When people think of trafficking, a lot of people think it’s like the movies, people getting snatched off the streets. But that’s not always what it looks like.
PHOENIX — With paintings, plants and an endless supply of Takis, it isn’t your normal courtroom.
Maricopa County STRENGTH Court was created for kids and teens who are survivors of sex trafficking.
“I love that the courts are recognizing that our system itself can be traumatic to someone,” said Juvenile Court Judge Melody Harmon. “I’ve actually never had a young person say that they didn’t want to participate.”
Judge Harmon explains that kids can opt into this specialized court program. Kids and teens may go to this court for dependency or delinquency issues, like if they’re a ward of the state in DCS care or if they’ve been charged with a crime.
The court hearings are filled with resources for the child or teen, including service providers and a survivor mentor.
“The things that most of my young people are charged with might have been an assault or something that happened in their group home,” Judge Harmon said. “We are looking at everything through the lens of the trauma they’ve been through, and making sure that any consequence that’s imposed is appropriate.”
Realities of child sex trafficking in Arizona
When people think of trafficking, a lot of people think it’s like the movies, people getting snatched off the streets. But that’s not always what it looks like.
A study released last year by Mercy Care and ASU’s Office of Sex Trafficking Intervention Research identified more than 300 child sex trafficking victims in Arizona from January 2021 to May 2023, with a big spike in victims from 2021 to 2022.

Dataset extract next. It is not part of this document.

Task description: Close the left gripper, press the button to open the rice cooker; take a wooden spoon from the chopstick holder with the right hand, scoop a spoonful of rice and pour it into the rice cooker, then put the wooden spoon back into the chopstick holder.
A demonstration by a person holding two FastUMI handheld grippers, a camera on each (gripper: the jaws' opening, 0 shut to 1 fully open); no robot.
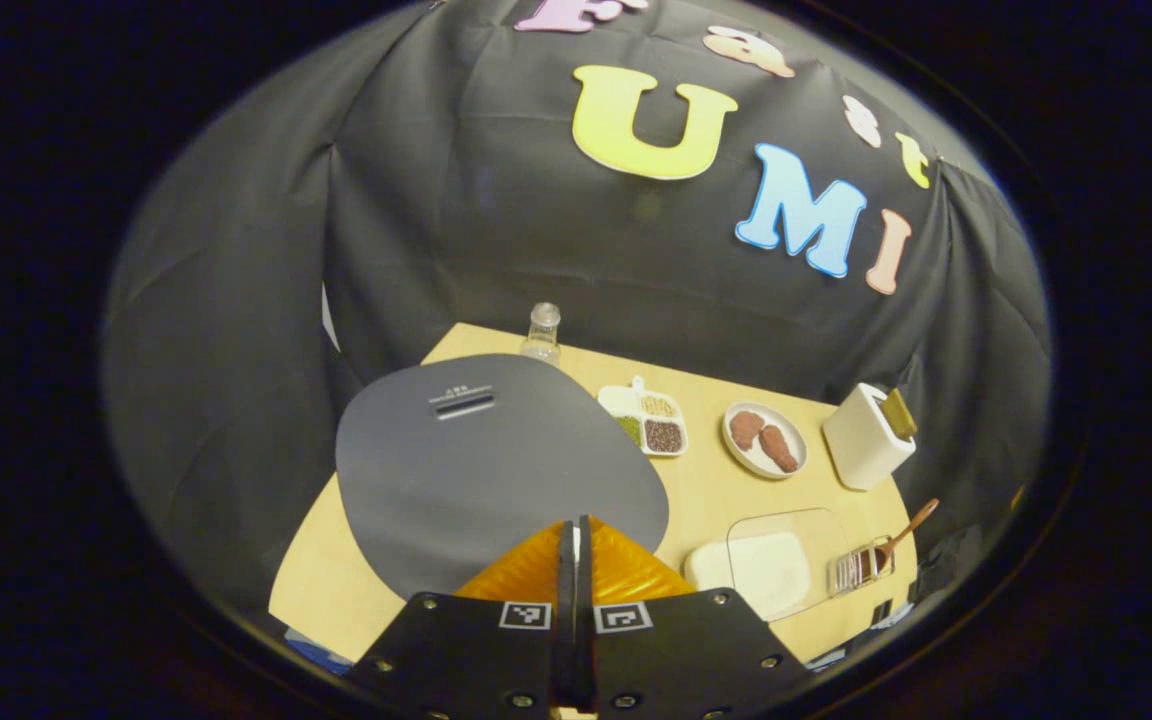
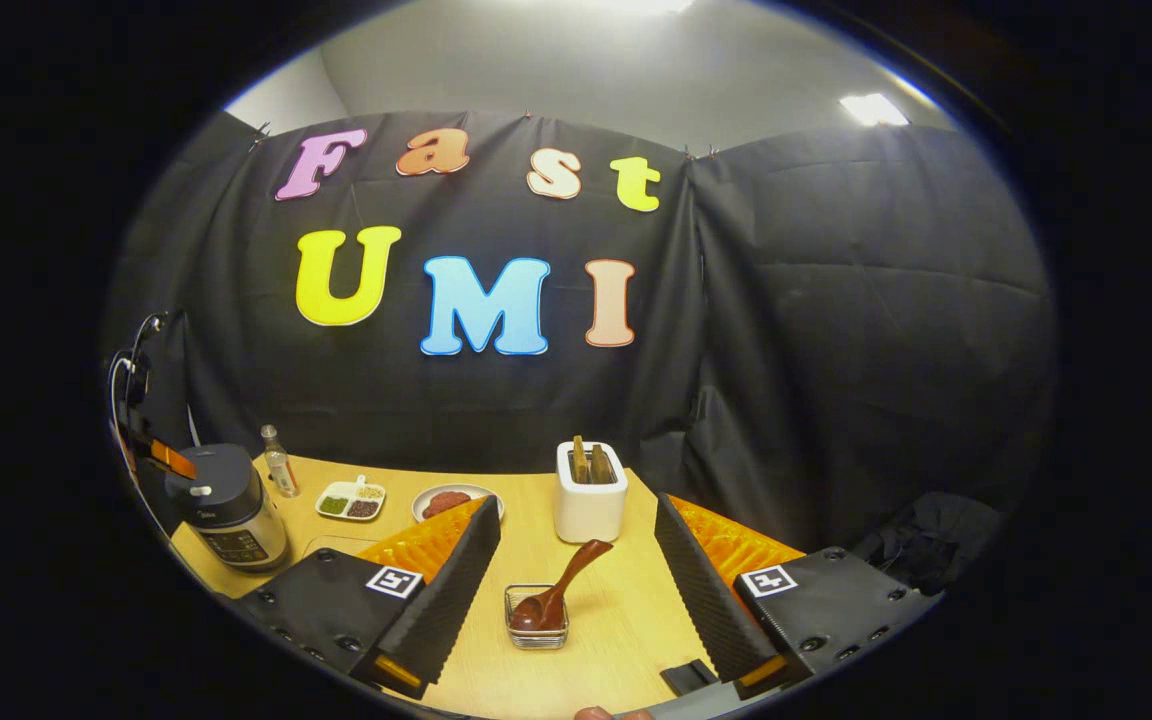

The study found that the majority of victims were teenagers 14 and older and that there was an increase in instances of running away and substance use among the victims.
The report said an average of 60 percent of the child trafficking victims were put in DCS care.
“Children are forced into situations by their own family members, and so I think that that’s one of the most shocking things that we see,” said Judge Harmon.
She also noted that homelessness is an issue.
“Because trafficking can be any exchange of a sexual favor for housing,” she added.
New laws targeting child traffickers
In November, Arizona voters passed Prop 313, which mandates life in prison for anyone convicted of sex trafficking a child. The law went into effect this month.
“I think they should have life in prison,” said Sheri Lopez. “Because what I experience stays with me for the rest of my life, the amount of damage that I’ve had to repair to my body and emotionally and mentally.”
Lopez runs Pearl at the Mailbox, a non-profit to help trafficking survivors. She’s motivated by her own story.
“I am a sex trafficking survivor,” Lopez told a legislative committee in February 2024, in support of what would become Prop 313.
“I was trafficked for seven years starting at the age of 15 by my high school boyfriend’s father,” she continued.
Lopez stresses that child trafficking can happen to anyone, any family. She also spoke about the difficulties children may have to talk about what’s happening to them.
“In hindsight, talking to my parents,” Lopez said in an interview with 12News. “I lived at home for three of those years that I was being trafficked and they never knew what was happening to me.”
She’s been working with lawmakers to further address what she sees as gaps, like education on grooming and harsher punishments for trafficking children older than age 14.
“The Internet has just made it a playground for predators,” Lopez said. “And they can groom multiple kids at one time just online.”
Back at STRENGTH Court, those traumas are top of mind.
“We know what they’ve been through, they know that we care about them and that we’re supporting them,” said Judge Harmon.
And when a teen turns 18, Judge Harmon said they have the right to ask for their records to be destroyed.
“So that they can have a fresh start when they age out of the system,” she explained. “Because we don’t want any of this to color their future.”
Judge Harmon said about 25 cases of her 100-200 caseload are dedicated to STRENGTH Court.
STRENGTH Court started in 2018 and operates in Maricopa County juvenile courts in downtown Phoenix and the East Valley.